2020-11-28 19:18:26 | その他の雑記
 軌道エレベーターの素材の有力候補といえば、カーボンナノチューブをはじめとする炭素系の物質ですね。「楽園の泉」でも、炭素系繊維がエレベーターを構成することから、作中で「十億トンのダイアモンド」と呼ばれたりしています。今回はこのダイヤモンド、特に宝石としてのダイヤについて聞きかじったことを一筆。

 今では宝石の代表というか王様に君臨しているダイヤモンド。
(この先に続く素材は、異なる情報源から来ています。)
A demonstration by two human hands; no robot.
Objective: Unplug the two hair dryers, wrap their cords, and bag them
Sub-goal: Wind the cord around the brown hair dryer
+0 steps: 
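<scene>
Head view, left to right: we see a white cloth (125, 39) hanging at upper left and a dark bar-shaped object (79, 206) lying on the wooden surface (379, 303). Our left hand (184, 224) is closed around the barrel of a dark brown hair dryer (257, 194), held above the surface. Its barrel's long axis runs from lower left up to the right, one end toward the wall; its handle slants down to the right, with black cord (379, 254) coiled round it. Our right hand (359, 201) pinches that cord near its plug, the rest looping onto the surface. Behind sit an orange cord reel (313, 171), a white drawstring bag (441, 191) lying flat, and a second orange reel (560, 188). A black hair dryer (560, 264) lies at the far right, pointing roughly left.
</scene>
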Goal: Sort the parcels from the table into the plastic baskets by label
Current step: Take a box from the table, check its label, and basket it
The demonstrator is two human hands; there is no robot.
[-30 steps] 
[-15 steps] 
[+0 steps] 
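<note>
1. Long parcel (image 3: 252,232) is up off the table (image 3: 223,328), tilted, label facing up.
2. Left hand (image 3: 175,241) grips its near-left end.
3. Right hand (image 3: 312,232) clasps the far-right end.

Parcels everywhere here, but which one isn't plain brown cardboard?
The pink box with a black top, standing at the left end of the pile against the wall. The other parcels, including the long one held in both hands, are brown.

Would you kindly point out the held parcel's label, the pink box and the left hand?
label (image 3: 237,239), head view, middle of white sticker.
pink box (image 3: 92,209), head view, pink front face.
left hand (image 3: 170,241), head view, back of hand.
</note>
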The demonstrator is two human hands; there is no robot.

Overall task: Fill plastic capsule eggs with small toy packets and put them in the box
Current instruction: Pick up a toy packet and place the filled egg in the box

呪いのダイヤとか紛争ダイヤ(武装勢力が資金源にしているダイヤ)とか、騒動の種にもなるほど高価な代物ですが、昔聴いたラジオ番組の解説によると、中世まではルビーやエメラルドなど他の宝石や真珠に比べて格下というか、宝飾品としてはあまり流通しておらず、主役とは言えない立場だったのだそうです。

 色が付いてないから? 産出量が少ないから? そうではなく硬いから。地球上で一番硬く、モース硬度10に分類される唯一の物質。。。てかダイヤを最大値の基準に設定しただけでしょうが。ロンズデーライトというダイヤの親戚のような物質はさらに硬いですが、ミクロレベルでしか存在しないとか。

 結晶構造の物質は通常「劈開性」という、筋というか境目というか、急所のような箇所に上手に力を加えると、割れやすい性質を持つ。ダイヤにも劈開性があり、そこを突けばダイヤよりも硬度が低い道具でも割ることができる(失敗すると粉々になることもあるそうな)。
 これにより加工が不可能というわけではないので、宝石としてのダイヤは古来よりあるにはあったのですが、何しろ硬すぎてきれいに研磨して仕上げる方法がない。このため、ピカピカに磨けるほかの宝石の方が人気があったというのですね。しかし中世にいたり、逆転の発想が登場。

 ダイヤを削るものがないなら、
 ダイヤで削ればいいじゃない (゚∀゚)


 と言った人がいたか定かではありませんが、とにかくダイヤで研磨して仕上げるようになったそうです。経験的には14世紀以前にも行われていたらしいですが、粉末状のダイヤで研磨する技術が確立し広まったのは、15世紀のオランダとのことです。
 やがて宝石としてのダイヤが広く流通するようになり、大規模なダイヤ鉱山の発見も続いて、現在のような宝石界の下克上を果たしたわけですね。

 ちなみに20世紀後半になると、ダイヤの加工技術に新たな発展があり、コンピュータと、レーザーなどエネルギー照射の加工技術により、ダイヤのカッティング精度が向上し、無駄が減ったそうです。
 たとえば、手作業では3カラット(ct)の原石から、1ctの宝石1個を削り出すのが普通だったのが、1ctを2個とか2ct1個とかつくれるようになって、無駄が減って利益率が上がり、結果として末端価格をお安くするのにも貢献したとのこと。

 1905年に発見された世界最大のダイヤの原石「カリナン・ダイヤ」は105個に分割され、このうち大きなもの9個は英国王室の至宝として知られています。カットしたジェイコブ・アッシャーという職人さんは、1回目のカットでは刃の方が折れて、2回目でようやく割れた時には気を失いそうになったんだそうですが、現代なら大きいのがもう何個かとれたかもしれませんね、機械任せで。

 ただそれでも宝石の値段は、流通段階で原価の何倍にもなるそうで、ましてやダイヤの市場は依然として大手の寡占状態にあり、人工的に造れる現在にあっても、高価な買い物であることは変わらないようです。

 人工ダイヤの製造法の一つ「化学気相成長法」(CVD法)は、実はカーボンナノチューブの生成法でもあるんですよ。十億トンのダイヤというのも、言い得て妙とでも申しましょうか。軌道エレベーターが実現して人類が宇宙に本格進出する時代になっても、ダイヤは人々を惑わし続けるのでしょうか。